Aux termes d'un arrêt du 22 janvier 2020, la chambre criminelle de la Cour de Cassation estime que l’héritier de la victime d’un abus de faiblesse peut se constituer partie civile à raison de cette infraction dès lors qu’il est en mesure de se prévaloir d’un préjudice personnel et direct.
Elle reconnaît ainsi l'existence d'une reconnaissance des délits d’abus de faiblesse et d’abus de confiance même si les parents, victimes des actes délictueux, sont décédés et n’ont pas porté plainte de leur vivant.
Elle estime cependant que l'héritier plaignant doit être en mesure de faire valoir un préjudice direct (l’atteinte à ses droits d’héritier).
Les faits de l'espèce étaient les suivants:
« M. G… B…, fils des époux B… décédés, après avoir déposé une plainte classée sans suite par le procureur de la République, a porté plainte et s’est constitué partie civile le 11 septembre 2012 du chef d’abus de faiblesse et d’abus de confiance auprès du juge d’instruction, en faisant valoir que son père, affaibli physiquement et moralement dans les dernières années de sa vie par la maladie de sa mère, qui souffrait du syndrome d’Alzheimer, avait été victime des agissements de son frère, M. F… B…, qui, profitant d’une procuration générale, s’était immiscé dans les affaires de ses parents pour vendre à un prix inférieur à celui du marché leur galerie d’art, des statuettes et objets d’art premier, disperser leurs avoirs financiers et obtenir une partie importante de leur patrimoine ; qu’après réquisitions de non-lieu prises ab initio par le ministère public, le juge d’instruction a procédé à la mesure d’information ; qu’à son terme, il a prononcé le 25 août 2017 une ordonnance de non-lieu, estimant que les faits dénoncés n’apparaissaient pas caractérisés ; que sur l’appel de la partie civile, la chambre de l’instruction a, par arrêt du 5 juin 2018, invité les parties à faire valoir toute observation utile sur la recevabilité de la constitution de partie civile de M. G… B…, en considérant que celui-ci n’était que l’héritier des victimes désignées par la plainte et que le ministère public n’avait pas requis la mise en mouvement de l’action publique ; qu’un mémoire a été produit par la partie civile soutenant la recevabilité de la constitution de partie civile ; »
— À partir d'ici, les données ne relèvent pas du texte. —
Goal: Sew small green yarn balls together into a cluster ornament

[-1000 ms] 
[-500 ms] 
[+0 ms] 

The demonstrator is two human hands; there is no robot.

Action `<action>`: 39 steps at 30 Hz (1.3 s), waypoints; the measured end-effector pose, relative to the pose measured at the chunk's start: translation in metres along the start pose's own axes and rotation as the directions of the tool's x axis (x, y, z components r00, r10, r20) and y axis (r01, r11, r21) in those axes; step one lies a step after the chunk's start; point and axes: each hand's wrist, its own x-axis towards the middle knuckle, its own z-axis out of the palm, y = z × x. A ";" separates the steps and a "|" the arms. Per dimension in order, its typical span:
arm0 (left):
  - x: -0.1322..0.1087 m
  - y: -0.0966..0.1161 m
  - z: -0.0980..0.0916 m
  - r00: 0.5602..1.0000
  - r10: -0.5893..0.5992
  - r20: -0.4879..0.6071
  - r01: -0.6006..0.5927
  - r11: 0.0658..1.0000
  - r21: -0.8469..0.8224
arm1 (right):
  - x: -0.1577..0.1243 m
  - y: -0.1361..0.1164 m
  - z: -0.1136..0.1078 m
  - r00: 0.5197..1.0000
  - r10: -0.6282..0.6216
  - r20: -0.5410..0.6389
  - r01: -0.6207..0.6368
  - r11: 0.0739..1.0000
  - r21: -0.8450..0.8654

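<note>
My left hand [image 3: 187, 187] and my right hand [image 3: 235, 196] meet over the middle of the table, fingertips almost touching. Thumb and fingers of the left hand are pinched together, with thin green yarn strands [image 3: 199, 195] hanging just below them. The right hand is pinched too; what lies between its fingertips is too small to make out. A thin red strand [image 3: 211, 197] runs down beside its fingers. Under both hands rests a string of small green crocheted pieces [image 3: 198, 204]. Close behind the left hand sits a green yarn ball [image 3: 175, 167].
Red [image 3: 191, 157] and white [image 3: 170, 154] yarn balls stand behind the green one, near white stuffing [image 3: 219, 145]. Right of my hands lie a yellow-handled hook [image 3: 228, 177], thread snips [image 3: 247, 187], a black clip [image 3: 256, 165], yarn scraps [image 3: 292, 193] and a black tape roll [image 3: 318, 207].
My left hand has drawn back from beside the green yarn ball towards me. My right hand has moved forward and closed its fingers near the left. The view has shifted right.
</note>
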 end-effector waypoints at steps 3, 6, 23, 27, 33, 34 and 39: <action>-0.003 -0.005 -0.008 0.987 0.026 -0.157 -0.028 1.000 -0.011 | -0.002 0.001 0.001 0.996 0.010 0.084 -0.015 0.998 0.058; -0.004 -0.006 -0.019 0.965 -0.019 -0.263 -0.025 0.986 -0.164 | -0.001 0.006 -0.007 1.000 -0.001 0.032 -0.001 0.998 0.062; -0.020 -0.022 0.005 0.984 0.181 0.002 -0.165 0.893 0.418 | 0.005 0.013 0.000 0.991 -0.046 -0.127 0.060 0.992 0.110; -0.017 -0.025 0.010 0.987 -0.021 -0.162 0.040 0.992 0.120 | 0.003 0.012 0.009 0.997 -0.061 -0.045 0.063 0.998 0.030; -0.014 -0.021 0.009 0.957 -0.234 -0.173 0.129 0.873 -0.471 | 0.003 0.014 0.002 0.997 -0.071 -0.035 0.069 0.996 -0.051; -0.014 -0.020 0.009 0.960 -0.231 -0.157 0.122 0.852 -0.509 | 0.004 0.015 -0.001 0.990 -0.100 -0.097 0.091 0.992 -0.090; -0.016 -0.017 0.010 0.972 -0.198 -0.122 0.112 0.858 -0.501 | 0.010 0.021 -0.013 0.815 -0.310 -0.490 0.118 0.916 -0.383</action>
La chambre de l'instruction a déclaré , à l'issue des débats, l'action de l'héritier irrecevable estimant que les délits d'abus de faiblesse et d'abus de confiance dont il est fait état n'ont pu causer un préjudice personnel et direct qu'aux propriétaires des biens prétendument détournés.
L'héritier se pourvoit en cassation qui casse l'arrêt de la chambre de l'instruction estimant que celle-ci a méconnu les textes la partie civile ayant invoqué, dans sa constitution de partie civile et dans les mémoires déposés devant la chambre de l’instruction, un préjudice personnel et direct, résultant des infractions dénoncées et des agissements de son frère.
Cet arrêt qui se prononce à l'encontre de l'ancienne position de la chambre criminelle en cette matière doit être vu comme l'amorce d'un probable changement dans les litiges successoraux lorsqu’une procuration ou un testament causent à un héritier un préjudice majeur, soit en l’exhérédant (totalement ou partiellement), soit en faisant « disparaître » des sommes importantes du patrimoine du défunt.